The little girl followed the path of her father and played basketball like him. Then, at ten years old, she took up softball. Her talent earned her a shortstop position on a team of players that were all four to five years her senior. She excelled.
But in the early 1950s, at only 11, she was feeling pressure from everyone around her to choose more “ladylike” pastimes.
She wanted to find something that would make her parents proud. So she said goodbye to softball and decided to explore a more respectable female sport. First, she tried golf, but it was way too boring. Then, she tried swimming like her mother. No matter how hard she tried, the young girl wasn’t comfortable in the water.
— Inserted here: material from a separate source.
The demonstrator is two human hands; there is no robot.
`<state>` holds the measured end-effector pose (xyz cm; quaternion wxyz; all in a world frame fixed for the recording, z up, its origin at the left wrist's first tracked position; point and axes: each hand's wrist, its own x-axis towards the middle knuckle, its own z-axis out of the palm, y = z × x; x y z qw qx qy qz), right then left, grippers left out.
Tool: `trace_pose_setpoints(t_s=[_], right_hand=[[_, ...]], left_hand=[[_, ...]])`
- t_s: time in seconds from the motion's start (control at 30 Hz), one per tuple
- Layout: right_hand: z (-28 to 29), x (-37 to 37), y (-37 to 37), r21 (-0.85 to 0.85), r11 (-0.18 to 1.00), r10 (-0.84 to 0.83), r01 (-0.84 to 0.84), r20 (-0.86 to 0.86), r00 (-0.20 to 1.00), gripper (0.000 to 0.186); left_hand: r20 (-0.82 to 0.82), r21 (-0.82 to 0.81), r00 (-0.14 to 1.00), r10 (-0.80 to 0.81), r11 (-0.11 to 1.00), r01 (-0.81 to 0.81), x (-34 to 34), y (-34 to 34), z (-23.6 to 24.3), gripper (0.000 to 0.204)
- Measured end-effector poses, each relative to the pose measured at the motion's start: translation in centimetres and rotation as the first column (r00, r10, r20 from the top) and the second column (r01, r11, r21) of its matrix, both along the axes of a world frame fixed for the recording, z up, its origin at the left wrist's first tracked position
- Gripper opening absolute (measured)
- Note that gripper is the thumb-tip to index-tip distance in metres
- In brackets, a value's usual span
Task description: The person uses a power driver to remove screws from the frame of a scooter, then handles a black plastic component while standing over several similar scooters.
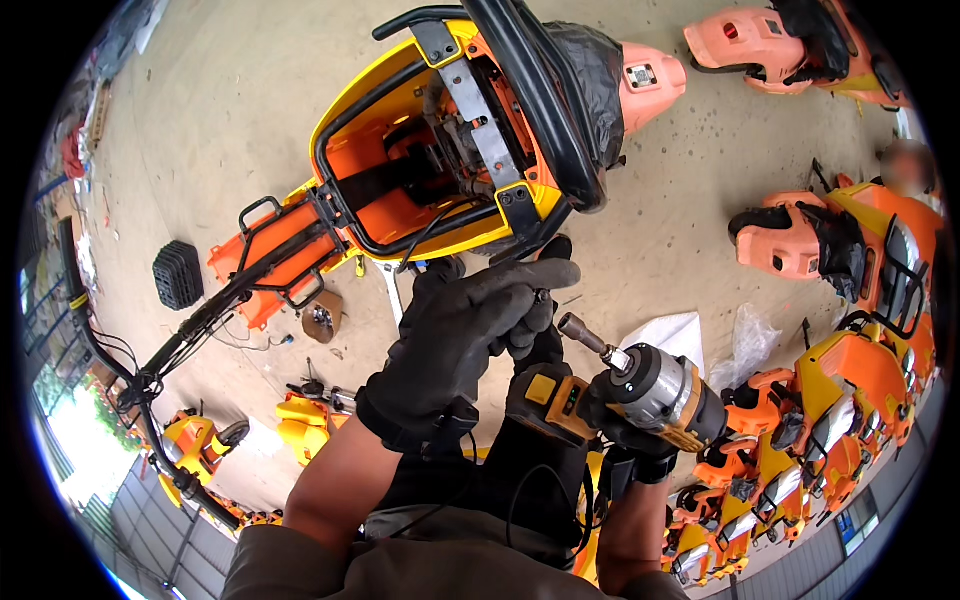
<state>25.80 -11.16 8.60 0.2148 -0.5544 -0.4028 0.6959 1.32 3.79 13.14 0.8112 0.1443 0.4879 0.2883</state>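
Pale flooring [240,90] spreads through a large shed, with orange and yellow scooters [850,375] parked in a crowd on the right. One scooter [335,125] stands just ahead of the hands, its body open at the top so that dark inner parts show; a grey metal plate [470,95] spans the opening, beside a thick black bar [545,110]. Near the opening, the gloved left hand [465,315] has its fingers curled in close, pinching what looks like a small dark bolt [541,296]. The gloved right hand [618,425] is wrapped around a power driver [665,395], whose socket [580,328] points up and leftward, near the left hand but apart from it. A black ribbed mat [178,275] and a small brown box [321,316] lie farther left.
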Motion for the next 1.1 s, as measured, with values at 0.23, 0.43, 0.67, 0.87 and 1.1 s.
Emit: trace_pose_setpoints(t_s=[0.23, 0.43, 0.67, 0.87, 1.1], right_hand=[[-0.4, 0.2, -0.3, -0.007, 0.994, 0.111, -0.111, 0.065, 0.992, 0.025], [-0.2, 0.0, 0.4, -0.200, 0.980, -0.023, -0.009, -0.158, 0.987, 0.026], [-1.2, -0.2, -0.4, -0.059, 0.998, -0.007, 0.006, -0.022, 1.000, 0.032], [1.3, -0.2, 1.2, 0.369, 0.870, 0.144, -0.328, 0.446, 0.883, 0.031], [4.1, -3.2, 4.7, 0.392, 0.614, 0.161, -0.685, 0.788, 0.595, 0.032]], left_hand=[[0.096, 0.057, 0.983, -0.156, 0.987, 0.151, -2.0, 0.3, -0.5, 0.025], [0.055, 0.125, 0.968, -0.247, 0.963, 0.238, -3.0, 1.1, -0.7, 0.020], [-0.071, 0.212, 0.923, -0.377, 0.899, 0.383, -3.8, 2.5, -0.4, 0.022], [-0.072, 0.142, 0.935, -0.346, 0.925, 0.353, -3.5, 1.8, -1.1, 0.027], [0.250, -0.159, 0.936, 0.250, 0.964, -0.215, 0.4, -1.1, -3.3, 0.031]])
The only sport left that those around her thought was, “ladylike” enough was tennis. So she gave that a try.
It only took one lesson for her to realize that she had found the sport of her dreams. She wanted to play professional tennis. Soon she was scheming about how she would get her very own racket, play in real matches, and win.
At the start of any great adventure, society is likely to push back.
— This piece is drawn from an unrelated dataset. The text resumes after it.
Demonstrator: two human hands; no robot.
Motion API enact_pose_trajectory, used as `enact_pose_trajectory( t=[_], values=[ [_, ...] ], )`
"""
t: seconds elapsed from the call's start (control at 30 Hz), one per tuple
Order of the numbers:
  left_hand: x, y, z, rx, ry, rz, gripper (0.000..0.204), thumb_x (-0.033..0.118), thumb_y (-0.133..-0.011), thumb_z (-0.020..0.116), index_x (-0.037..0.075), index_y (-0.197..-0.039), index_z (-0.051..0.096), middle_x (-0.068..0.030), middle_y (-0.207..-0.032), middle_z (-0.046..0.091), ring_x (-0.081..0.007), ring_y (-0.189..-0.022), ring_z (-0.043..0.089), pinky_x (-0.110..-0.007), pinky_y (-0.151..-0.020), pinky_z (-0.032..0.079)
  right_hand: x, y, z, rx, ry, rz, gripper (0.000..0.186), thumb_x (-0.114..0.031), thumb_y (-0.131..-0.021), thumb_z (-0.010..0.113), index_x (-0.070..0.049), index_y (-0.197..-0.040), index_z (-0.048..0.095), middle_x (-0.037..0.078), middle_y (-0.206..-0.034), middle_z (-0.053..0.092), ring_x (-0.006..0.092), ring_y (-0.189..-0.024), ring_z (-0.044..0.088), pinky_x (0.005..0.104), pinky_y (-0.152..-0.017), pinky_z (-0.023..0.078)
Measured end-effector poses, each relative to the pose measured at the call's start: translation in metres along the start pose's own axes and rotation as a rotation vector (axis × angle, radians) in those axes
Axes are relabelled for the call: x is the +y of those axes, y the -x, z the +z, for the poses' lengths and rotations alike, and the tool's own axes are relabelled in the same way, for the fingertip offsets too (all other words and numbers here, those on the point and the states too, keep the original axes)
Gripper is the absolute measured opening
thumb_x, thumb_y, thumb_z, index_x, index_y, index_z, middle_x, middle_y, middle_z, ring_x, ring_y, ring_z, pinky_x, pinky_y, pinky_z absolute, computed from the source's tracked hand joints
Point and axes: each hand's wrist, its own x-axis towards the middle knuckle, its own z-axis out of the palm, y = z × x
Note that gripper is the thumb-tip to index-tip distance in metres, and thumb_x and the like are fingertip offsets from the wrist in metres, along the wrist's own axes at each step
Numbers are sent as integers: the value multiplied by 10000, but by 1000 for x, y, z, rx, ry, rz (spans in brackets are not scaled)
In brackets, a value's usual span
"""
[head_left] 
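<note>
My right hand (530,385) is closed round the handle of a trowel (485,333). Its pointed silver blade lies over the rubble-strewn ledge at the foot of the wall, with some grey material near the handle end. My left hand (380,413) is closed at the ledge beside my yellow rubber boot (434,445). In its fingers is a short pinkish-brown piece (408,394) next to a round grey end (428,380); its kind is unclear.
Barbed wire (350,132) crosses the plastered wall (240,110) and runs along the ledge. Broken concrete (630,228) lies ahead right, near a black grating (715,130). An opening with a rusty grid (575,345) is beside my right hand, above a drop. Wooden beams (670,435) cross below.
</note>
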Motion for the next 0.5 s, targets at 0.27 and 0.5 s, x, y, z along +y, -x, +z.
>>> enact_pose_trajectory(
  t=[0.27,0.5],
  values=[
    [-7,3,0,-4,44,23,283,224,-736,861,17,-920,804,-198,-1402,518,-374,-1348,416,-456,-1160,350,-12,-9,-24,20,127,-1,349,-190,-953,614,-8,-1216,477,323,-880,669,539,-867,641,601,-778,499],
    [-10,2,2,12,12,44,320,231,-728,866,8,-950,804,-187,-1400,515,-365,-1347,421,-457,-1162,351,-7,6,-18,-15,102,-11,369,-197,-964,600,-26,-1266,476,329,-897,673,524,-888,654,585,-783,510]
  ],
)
The young girl came from a middle-class family, but tennis was a sport for the elite. Living in Long Beach, she had access to public courts. It was there that she completed the majority of her early training. Despite her love of the game, her parents couldn’t afford to buy her a racket or traditional tennis uniform. She worked for her neighbors in order to save up and buy her first racket for $8. After she started going to the court every day to play, her mother made her a uniform.
Today, most kids would cringe at the thought of wearing a sports uniform made by their parents.
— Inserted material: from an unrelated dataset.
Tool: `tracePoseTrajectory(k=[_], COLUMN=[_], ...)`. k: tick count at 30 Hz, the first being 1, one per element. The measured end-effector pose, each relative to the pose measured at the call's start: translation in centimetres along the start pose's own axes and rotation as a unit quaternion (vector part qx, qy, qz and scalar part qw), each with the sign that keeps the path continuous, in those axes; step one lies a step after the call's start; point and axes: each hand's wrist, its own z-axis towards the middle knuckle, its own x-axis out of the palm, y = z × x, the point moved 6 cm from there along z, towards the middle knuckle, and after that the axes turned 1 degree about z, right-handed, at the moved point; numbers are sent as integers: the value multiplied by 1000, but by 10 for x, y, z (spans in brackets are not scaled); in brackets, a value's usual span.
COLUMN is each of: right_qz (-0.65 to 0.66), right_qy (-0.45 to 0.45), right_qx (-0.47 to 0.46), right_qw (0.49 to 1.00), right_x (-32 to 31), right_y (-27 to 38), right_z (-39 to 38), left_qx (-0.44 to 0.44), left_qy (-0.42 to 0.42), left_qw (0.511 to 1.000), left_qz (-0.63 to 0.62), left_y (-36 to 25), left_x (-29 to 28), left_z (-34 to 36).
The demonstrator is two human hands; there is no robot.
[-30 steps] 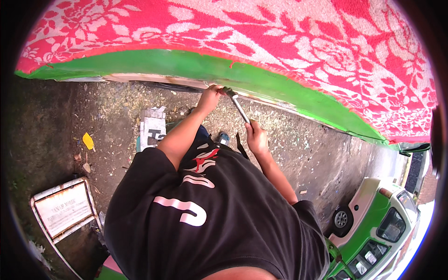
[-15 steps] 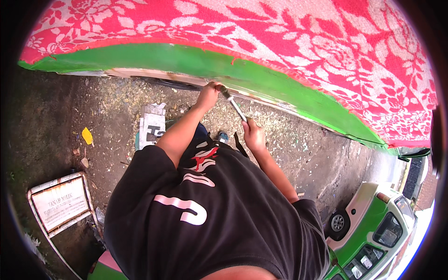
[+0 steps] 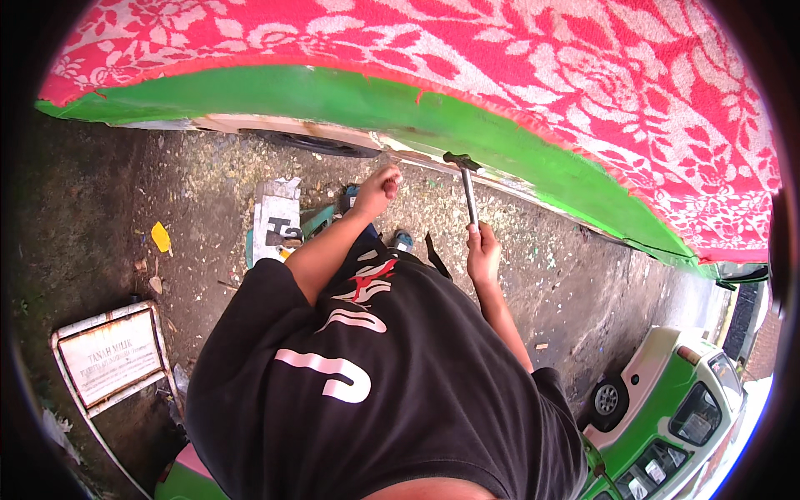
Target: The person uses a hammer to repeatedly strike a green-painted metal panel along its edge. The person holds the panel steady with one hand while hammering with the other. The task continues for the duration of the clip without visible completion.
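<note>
We are wearing a loose black short-sleeved T-shirt [image 3: 450,375] with pale and red printed shapes [image 3: 361,384], plus bluish footwear [image 3: 403,240].

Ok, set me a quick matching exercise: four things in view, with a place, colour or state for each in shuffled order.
1. Hammer
2. Patterned cloth
3. Leaf-like scrap
4. Framed sign

A. Rusty, at the picture's lower left
B. Yellow, lying on the ground
C. Held in the right hand
D. Pinkish red and white, above the green panel

Pairs: 1-C, 2-D, 3-B, 4-A
</note>
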Motion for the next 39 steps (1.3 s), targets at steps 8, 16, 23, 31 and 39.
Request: tracePoseTrajectory(k=[8, 16, 23, 31, 39], right_qz=[4, -18, -47, -42, -31], right_qy=[-1, 16, 25, 10, 23], right_qx=[27, 45, 39, 34, 56], right_qw=[1000, 999, 998, 998, 998], right_x=[-10, -16, -16, -13, -12], right_y=[-8, -7, -7, -11, -6], right_z=[-8, -5, -8, -13, -13], left_qx=[13, 11, 11, -1, -87], left_qy=[-29, -61, -53, -68, -27], left_qw=[999, 997, 998, 997, 993], left_qz=[-25, -36, -38, -34, -77], left_y=[19, 11, 4, 11, 28], left_x=[1, -16, -18, -16, -9], left_z=[-24, 5, 10, 16, 17])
She wasn’t like most kids. When her mother’s hand-sewn blouse and shorts were ready, she put them on and walked on to the Southern California Junior Championships. Domination ensued.
When it came time for the photo session, an adult asked her to please not join the group in the photo.
It was because she was wearing a hand-sewn tennis outfit. Without the proper uniform, the girl did not belong. That moment crushed her.
But playing tennis had become her obsession. Soon, she was out on the courts in the early mornings practicing by herself. The rate at which she was improving was steady. At home one night after a long practice, she calmly mentioned to her parents that someday, she would play at Wimbledon. And she would win.
At age 17, after leaving plenty of blood, sweat, and tears on the courts, she made that claim a reality. The girl teamed up with Karen Hantze, and made it to the doubles championship at Wimbledon. They won, and in 1961, were the youngest pair to ever hold the title.
That same year, she began her first semester at Los Angeles State College. Despite her glowing record at Wimbledon, finances were tight. To make ends meet, she worked as a part-time playground instructor making $100 per week. College was a bore for her, and she dropped out to focus on tennis.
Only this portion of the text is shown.